The mood was one of reminiscence and cosy self-congratulation, the notion that anything at all positive might come of the funding shift – from a Foreign Office grant (with strings) to the licence fee – or indeed that money could not be found to keep the very special World Service uncontaminated by the domestic services elicited personal affront, mixed with angry lamentation.

Much of the same spirit was abroad yesterday, after the BBC director general, Mark Thompson, announced the sacrifices needed to keep the licence fee pegged at £145 a year. Even though he presented the sort of exercise generally described as salami-slicing, the furious mourners were in full voice even before he had uttered his first words.

What was not heard was anything much about the way the BBC had expanded into the multimedia empire that it is today and how the number of jobs and services had been able to multiply to embrace a host of functions increasingly remote from national broadcasting. If the BBC is now acknowledging that it must draw in its horns, such enlightenment is welcome.

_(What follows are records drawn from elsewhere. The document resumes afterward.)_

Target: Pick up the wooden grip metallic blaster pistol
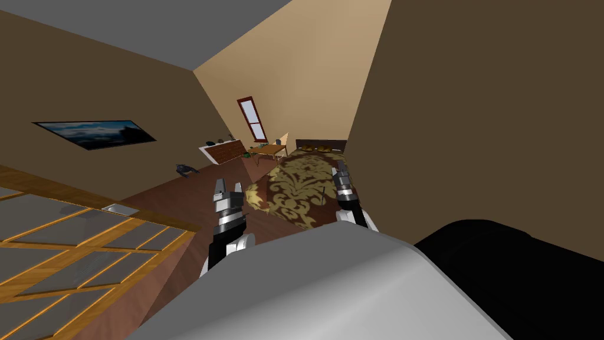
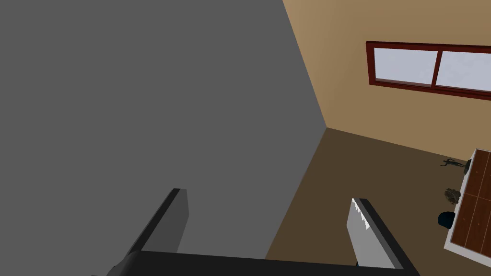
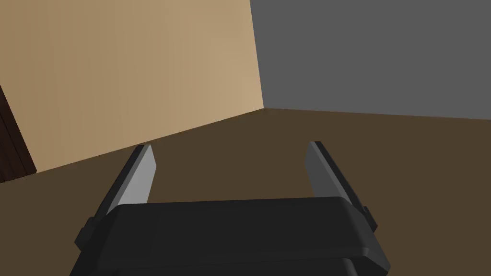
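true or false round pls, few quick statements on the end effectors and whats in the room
1. The left end effector and the right end effector are both open. True.
2. The left end effector is shut on something. False: its fingers stand apart with nothing between them.
3. A gold-patterned rug lies ahead of the robot. True.
4. The window has a blue frame. False: the frame is dark red.
5. The wall picture hangs on the robot's right. False: it hangs on the wall to its left.
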Motion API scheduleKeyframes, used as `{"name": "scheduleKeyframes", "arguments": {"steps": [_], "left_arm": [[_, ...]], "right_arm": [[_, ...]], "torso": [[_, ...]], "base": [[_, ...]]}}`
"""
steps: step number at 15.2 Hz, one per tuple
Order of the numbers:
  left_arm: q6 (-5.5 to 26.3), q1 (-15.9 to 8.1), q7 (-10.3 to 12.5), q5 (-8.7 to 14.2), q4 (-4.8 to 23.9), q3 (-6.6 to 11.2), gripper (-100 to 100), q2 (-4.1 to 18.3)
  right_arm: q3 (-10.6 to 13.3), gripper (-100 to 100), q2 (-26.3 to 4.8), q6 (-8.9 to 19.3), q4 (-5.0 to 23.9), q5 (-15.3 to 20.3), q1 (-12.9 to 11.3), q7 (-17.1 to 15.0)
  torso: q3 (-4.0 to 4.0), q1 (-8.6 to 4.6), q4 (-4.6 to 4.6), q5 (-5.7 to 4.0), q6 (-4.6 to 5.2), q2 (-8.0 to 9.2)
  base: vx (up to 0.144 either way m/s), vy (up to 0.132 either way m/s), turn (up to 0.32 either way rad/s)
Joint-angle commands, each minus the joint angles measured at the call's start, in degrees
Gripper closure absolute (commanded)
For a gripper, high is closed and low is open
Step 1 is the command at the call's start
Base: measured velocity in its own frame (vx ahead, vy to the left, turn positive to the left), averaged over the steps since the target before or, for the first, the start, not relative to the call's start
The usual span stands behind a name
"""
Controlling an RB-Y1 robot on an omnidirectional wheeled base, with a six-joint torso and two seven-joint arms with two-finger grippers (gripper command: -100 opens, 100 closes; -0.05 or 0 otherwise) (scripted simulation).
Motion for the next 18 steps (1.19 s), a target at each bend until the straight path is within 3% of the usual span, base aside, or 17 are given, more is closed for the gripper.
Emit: {"name": "scheduleKeyframes", "arguments": {"steps": [1,3,7,14,18], "left_arm": [[0.0,0.0,0.0,0.0,0.0,0.00,0,0.0],[0.0,0.0,0.0,0.0,0.0,0.00,0,0.0],[0.0,0.0,0.0,0.0,0.0,0.00,0,0.0],[0.0,0.0,0.0,0.0,0.0,0.00,0,0.0],[0.0,0.0,0.0,0.0,0.0,0.00,0,0.0]], "right_arm": [[-0.2,-100,-2.1,0.3,0.7,-0.5,-0.3,-0.3],[-0.5,-100,-3.6,0.6,1.5,-0.9,-0.5,-0.7],[-2.3,-100,-8.8,2.6,6.5,-4.1,-2.3,-3.0],[-4.4,-100,-11.6,4.9,12.8,-7.8,-4.3,-5.7],[-6.9,-100,-13.5,7.8,19.9,-12.3,-6.7,-9.1]], "torso": [[0.00,0.00,0.00,0.00,0.00,0.00],[-0.02,0.01,-0.01,0.00,0.00,-0.05],[-0.11,0.06,-0.04,0.01,0.00,-0.20],[-0.15,0.10,-0.06,0.01,-0.01,-0.26],[-0.20,0.15,-0.08,0.03,0.00,-0.35]], "base": [[0.006,0.005,0.002],[0.020,0.013,0.003],[0.049,0.028,0.006],[0.055,0.029,0.004],[0.076,0.043,0.005]]}}
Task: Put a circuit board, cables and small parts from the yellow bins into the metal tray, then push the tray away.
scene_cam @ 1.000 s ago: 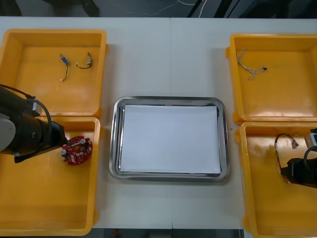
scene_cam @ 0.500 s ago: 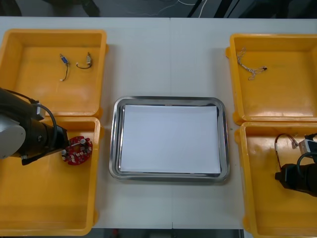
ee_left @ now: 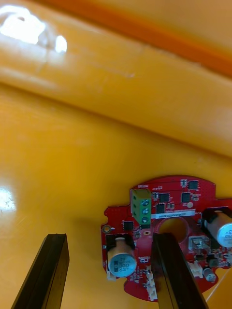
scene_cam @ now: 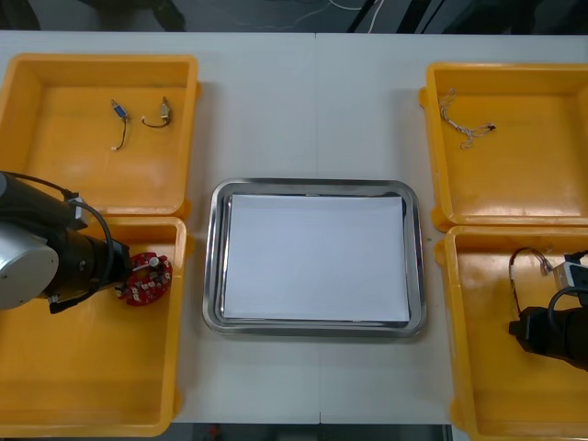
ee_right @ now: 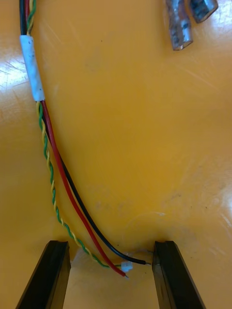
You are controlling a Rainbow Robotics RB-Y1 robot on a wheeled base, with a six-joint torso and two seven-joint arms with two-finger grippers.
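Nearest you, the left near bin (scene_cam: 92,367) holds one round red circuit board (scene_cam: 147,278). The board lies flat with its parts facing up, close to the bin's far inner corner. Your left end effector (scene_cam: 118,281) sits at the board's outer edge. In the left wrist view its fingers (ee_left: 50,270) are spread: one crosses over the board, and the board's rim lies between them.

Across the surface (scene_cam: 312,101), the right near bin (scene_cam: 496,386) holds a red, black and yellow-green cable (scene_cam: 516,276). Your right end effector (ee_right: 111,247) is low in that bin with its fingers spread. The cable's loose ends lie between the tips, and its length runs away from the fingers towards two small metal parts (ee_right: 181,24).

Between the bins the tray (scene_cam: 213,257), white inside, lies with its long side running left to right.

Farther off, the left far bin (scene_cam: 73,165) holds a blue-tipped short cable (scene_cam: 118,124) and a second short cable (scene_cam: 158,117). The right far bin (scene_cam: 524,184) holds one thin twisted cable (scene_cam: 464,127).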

Slimmer management should improve decision-making. It makes practical, as well as financial, sense for local stations to pool resources regionally, with local opt-outs at peak times. With two major new buildings, much other property can be dispensed with. The BBC would also do well to compare its own staffing at, say, party conferences, rock festivals, international summits and the like, with that of its commercial rivals, and ask whether the vast disparity is really reflected in superior coverage.

To the extent that the shared-pain approach has the desired effect, however, it will only postpone the day when the bigger questions have to be asked about the purpose of the BBC, its cost in relation to its benefits, and its place in our fast-changing media landscape. In time, though, the BBC will face an even harsher commercial reality and a cash-strapped public with only fading memories of the Corporation's glory days. It will then be forced to do far more painfully what it should already be doing gradually and voluntarily: stripping away all functions extraneous to its role as the national public service broadcaster.

This does not mean that it is doomed to a marginal future along the lines of the US National Public Radio. It does mean, though, that local radio should be transferred to a commercial basis; that the website should derive exclusively from the BBC's broadcasting; that all book and magazine publishing should be spun off; and that the Corporation should revert to being an unashamedly national service – and the envy once again of the world.